November 21, 2024

About Style: Food for thought by Joan Hus

About Style

Yesterday night I went into a heated argument with Ed about style.

He said that the paintings of R., an artist about whose life and work we had recently seen a documentary film, had style, which proved the originality of his work. I couldn’t disagree more. In reply, I made some wisecrack about his bookworm understanding of creativity. “To study the visual arts when you yourself are not an artist is just as impossible as to study brains when you yourself have no brains!” And suddenly losing control, I added: “Canned laughter: hahahahaha!” Ed reacted angrily. He thought my repartee had gone way beyond the joke. With a menacing look in his eyes he slowly repeated his statement about style, emphasizing every word. Now, it was my turn to be annoyed. Irritated by his stubborness I explained my view.

‘Style’ refers to a particular way of using language. From being used as a concept in literature, and hence also in the literature about art, ‘style’ has become a feature of art itself. The untruth of this view is obvious. You can not assess the quality of something which is not literature by the standards of literature.

The literary idea that language is ‘the matter of which visual works such as paintings, drawings, sculptures,and so on, are made, is erroneous. The literature about art, starting in the middle of the 16th century with Giorgio Vasari’s ‘Lives of the Most eminent Painters, Sculptors ad Architects’, which led to a literary approach of he visual arts, ultimately boiled down to the belief that both ‘subjects’ are essentially the same.

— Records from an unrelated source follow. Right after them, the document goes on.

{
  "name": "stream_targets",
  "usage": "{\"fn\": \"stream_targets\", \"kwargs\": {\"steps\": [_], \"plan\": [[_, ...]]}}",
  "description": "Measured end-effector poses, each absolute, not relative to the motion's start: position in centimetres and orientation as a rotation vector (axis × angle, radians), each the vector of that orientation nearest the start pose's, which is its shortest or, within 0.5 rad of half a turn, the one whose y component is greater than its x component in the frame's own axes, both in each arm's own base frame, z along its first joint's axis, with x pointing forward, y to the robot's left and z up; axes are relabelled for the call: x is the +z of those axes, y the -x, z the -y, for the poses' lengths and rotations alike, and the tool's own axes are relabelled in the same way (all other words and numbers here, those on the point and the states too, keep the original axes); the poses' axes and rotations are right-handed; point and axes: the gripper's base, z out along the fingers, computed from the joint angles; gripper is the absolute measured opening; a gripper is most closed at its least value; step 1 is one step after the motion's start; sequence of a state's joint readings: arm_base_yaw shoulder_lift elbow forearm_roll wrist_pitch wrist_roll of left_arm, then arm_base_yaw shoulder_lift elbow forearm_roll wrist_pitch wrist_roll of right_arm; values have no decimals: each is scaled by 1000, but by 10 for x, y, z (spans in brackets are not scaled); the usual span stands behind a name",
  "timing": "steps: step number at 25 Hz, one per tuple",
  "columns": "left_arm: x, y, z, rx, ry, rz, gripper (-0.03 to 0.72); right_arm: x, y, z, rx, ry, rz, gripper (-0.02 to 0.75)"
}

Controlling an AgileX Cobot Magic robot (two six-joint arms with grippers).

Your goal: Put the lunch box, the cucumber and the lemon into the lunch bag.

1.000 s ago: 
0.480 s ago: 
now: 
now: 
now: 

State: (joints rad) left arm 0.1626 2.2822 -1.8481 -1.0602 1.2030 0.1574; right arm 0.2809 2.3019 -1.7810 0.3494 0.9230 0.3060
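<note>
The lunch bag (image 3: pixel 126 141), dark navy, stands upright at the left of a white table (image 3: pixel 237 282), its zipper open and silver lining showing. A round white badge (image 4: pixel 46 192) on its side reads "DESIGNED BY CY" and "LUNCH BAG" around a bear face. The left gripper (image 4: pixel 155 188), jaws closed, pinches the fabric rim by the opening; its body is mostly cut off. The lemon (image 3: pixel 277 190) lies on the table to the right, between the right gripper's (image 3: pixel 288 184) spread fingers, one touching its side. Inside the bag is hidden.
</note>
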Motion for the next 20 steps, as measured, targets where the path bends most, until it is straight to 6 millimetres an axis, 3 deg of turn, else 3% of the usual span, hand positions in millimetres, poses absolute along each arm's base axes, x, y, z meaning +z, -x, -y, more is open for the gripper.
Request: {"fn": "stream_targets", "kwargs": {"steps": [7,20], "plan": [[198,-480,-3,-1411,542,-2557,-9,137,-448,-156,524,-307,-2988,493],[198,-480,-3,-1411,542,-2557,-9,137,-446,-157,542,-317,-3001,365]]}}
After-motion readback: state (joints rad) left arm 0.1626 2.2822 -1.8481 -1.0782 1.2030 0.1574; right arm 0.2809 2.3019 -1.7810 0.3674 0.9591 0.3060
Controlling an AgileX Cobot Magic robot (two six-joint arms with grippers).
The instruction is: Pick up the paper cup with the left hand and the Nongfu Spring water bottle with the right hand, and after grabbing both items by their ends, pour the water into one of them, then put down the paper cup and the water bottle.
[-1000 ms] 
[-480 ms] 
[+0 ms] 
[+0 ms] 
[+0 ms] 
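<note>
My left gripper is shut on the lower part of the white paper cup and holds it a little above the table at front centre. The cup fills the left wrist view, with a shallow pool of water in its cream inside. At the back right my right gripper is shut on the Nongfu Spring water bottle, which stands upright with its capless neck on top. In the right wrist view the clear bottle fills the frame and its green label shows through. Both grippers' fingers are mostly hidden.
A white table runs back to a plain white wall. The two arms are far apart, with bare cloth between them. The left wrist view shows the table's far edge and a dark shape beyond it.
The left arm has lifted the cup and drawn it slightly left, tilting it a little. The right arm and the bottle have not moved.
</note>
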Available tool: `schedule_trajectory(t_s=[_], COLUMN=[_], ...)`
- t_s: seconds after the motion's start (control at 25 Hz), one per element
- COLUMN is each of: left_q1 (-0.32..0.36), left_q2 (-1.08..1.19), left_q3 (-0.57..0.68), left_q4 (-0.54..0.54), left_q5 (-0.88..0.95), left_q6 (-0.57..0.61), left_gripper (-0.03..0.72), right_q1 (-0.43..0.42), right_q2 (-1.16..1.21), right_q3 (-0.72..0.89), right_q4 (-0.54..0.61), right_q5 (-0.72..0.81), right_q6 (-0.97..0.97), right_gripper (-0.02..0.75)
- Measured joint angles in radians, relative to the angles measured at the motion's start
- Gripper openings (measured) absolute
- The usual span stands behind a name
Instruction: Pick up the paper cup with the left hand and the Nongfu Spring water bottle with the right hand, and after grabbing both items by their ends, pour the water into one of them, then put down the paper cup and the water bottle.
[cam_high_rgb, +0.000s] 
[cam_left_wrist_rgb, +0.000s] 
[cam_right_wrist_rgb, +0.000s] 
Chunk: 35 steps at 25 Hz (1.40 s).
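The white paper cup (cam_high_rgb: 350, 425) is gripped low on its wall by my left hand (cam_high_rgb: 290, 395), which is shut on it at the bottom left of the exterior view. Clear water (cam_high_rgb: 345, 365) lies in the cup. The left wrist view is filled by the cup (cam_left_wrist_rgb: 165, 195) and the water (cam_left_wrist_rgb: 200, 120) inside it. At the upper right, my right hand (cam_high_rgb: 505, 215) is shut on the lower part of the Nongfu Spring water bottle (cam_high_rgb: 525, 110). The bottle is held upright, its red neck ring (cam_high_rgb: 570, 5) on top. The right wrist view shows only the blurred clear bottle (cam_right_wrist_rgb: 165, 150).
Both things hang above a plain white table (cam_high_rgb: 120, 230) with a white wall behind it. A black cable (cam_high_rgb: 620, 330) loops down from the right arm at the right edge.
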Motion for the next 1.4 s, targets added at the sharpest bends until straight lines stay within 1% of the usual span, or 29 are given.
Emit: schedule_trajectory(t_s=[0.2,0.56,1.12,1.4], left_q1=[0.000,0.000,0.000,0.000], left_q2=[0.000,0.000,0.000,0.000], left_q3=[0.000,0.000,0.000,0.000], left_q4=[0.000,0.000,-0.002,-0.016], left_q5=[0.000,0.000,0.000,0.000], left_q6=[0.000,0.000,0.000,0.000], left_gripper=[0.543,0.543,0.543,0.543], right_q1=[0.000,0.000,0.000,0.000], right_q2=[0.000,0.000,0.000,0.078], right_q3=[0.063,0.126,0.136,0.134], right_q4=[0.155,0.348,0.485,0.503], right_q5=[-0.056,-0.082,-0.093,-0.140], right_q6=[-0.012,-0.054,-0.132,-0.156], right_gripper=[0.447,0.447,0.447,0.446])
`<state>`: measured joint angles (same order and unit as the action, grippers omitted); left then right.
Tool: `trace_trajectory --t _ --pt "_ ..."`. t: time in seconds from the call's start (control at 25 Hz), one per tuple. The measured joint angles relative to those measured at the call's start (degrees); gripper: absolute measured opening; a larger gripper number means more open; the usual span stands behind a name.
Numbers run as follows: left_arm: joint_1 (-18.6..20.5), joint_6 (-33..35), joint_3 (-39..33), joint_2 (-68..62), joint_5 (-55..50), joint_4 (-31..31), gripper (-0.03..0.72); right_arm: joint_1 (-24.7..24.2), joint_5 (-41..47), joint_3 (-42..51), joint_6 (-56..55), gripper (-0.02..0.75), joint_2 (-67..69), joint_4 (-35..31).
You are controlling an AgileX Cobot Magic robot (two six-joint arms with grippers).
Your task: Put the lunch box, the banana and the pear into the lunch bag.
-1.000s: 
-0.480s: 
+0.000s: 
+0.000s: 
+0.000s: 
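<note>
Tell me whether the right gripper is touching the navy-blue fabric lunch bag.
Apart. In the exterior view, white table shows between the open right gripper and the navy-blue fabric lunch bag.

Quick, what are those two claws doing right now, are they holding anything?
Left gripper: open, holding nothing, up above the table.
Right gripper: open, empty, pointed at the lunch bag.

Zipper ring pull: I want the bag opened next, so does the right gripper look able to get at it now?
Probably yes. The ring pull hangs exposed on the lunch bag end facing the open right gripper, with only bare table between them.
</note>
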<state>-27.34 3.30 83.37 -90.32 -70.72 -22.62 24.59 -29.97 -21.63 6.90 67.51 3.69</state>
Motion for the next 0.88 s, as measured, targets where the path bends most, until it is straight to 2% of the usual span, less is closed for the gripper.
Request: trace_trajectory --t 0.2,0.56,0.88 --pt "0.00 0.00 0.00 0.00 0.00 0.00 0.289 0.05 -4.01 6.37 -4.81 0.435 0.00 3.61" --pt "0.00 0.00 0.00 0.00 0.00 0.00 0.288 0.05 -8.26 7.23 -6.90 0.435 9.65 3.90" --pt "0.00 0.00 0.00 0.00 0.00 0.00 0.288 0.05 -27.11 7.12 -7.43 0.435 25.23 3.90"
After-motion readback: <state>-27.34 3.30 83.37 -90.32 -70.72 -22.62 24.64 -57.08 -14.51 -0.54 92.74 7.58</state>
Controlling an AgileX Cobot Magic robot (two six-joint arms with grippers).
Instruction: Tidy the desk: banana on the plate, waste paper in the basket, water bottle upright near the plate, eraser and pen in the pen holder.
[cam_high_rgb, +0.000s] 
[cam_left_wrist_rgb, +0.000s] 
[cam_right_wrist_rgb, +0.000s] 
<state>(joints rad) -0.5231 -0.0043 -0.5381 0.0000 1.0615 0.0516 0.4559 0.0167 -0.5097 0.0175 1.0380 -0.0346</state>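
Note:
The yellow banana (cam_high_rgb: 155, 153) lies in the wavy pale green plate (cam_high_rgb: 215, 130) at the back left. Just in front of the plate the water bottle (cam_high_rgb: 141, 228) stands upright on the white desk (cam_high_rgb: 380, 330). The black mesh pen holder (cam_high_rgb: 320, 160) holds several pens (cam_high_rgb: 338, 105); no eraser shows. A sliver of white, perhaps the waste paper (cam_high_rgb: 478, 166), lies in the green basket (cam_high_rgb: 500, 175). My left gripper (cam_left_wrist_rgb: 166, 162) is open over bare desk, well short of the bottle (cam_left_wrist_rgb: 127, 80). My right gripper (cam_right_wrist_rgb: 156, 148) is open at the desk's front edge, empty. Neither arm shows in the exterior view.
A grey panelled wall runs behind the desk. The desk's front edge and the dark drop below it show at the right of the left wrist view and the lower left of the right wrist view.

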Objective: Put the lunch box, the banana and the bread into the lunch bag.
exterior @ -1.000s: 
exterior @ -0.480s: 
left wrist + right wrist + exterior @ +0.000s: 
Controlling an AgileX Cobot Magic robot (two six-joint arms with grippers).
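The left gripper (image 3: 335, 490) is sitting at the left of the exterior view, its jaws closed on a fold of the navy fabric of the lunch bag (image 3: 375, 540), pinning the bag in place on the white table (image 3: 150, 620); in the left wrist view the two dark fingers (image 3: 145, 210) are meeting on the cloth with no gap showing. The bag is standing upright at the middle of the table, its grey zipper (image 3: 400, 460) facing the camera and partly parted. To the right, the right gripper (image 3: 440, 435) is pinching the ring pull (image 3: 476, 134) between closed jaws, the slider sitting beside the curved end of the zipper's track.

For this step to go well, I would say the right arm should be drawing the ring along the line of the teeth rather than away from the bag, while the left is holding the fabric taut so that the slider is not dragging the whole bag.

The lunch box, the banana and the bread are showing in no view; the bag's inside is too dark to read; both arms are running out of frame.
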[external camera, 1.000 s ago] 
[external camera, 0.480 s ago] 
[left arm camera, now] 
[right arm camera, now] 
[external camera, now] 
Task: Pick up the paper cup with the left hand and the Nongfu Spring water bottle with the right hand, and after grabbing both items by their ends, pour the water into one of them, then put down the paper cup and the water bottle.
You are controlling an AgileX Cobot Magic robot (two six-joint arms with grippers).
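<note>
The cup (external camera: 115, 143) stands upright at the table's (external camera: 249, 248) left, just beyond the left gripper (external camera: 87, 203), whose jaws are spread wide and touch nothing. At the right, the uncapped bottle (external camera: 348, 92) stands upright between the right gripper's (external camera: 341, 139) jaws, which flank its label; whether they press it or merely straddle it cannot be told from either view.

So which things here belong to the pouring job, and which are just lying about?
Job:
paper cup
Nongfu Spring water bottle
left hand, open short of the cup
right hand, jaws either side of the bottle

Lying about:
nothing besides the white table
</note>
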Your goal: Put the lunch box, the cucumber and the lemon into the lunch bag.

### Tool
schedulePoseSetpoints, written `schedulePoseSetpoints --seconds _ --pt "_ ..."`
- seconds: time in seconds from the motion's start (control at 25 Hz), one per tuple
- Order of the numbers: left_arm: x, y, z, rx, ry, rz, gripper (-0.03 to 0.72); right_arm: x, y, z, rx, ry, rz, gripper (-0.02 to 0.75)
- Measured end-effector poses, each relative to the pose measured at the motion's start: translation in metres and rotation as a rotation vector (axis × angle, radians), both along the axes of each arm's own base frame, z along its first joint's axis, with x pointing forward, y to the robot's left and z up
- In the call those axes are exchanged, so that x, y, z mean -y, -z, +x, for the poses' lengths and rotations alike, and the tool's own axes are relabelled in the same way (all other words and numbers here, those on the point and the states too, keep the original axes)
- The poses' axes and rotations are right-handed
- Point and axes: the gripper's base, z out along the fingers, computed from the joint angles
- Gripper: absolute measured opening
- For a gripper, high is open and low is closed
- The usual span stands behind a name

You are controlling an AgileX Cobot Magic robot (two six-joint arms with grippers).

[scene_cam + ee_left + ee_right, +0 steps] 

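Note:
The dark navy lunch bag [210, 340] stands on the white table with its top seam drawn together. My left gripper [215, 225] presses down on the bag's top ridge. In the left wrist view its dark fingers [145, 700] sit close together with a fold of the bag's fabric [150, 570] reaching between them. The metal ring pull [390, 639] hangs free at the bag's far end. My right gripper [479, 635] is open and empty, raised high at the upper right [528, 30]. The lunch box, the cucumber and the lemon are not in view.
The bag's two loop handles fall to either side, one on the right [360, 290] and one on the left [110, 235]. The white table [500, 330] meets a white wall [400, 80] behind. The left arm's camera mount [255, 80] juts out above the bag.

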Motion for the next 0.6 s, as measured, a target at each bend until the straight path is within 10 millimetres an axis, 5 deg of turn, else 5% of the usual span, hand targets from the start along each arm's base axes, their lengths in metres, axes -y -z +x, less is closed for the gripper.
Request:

This equation is not the result of careful thinking. There is no comparison between literature and the visual arts. The main reason for this is that there is no such thing as ‘art’. There is no feature that is shared by all things created by man. Those who believe that, might just as well say that the verb ‘to make’ denotes a feature that is common to all what is made.

What we refer to as ‘the visual arts’ is completely different from literature. Literary works are composed of words and grammar, whereas works of the visual arts are created of physical substances. Literature cannot exist without an intellectual effort from the reader (the cerebral cortex), whereas works of the visual arts cannot act upon the viewer without the use of his senses, in particular his eyesight (the optic nerve).

A painting does not speak. A child can see that! Matter has no meaning. Ink has no meaning. Paper has no meaning. Oil has no meaning. Paint and dyes have no meaning. Bronze, wood and metal have no meaning. Only thoughts have meaning. Visual works are mute. To enjoy them you must use your eyes. And because of their material, their physical quality we must deal with them separately, one by one. As soon as we start comparing them with the information which we have in our mind, we are no longer looking – in order to see, but theorizing – in order to know.

An important corollary of this point of view is that the visual arts can not be judged. You can not know something only by looking at their appearance. And a visual work is a visual appearance, a ‘presence’ that has something which makes people notice and admire it. We can not explain its meaning. We can not discover its truth. We can not determine, neither its originality nor its style.

Turning back to my starting point, I repeated that the concept of style came from the realm of literature, that it still could be useful in serving the purposes of literature, but that there was absolutely no use for it in the realm of the visual arts.

Ed nodded. I smiled in return. A fragile truce, that would not last long.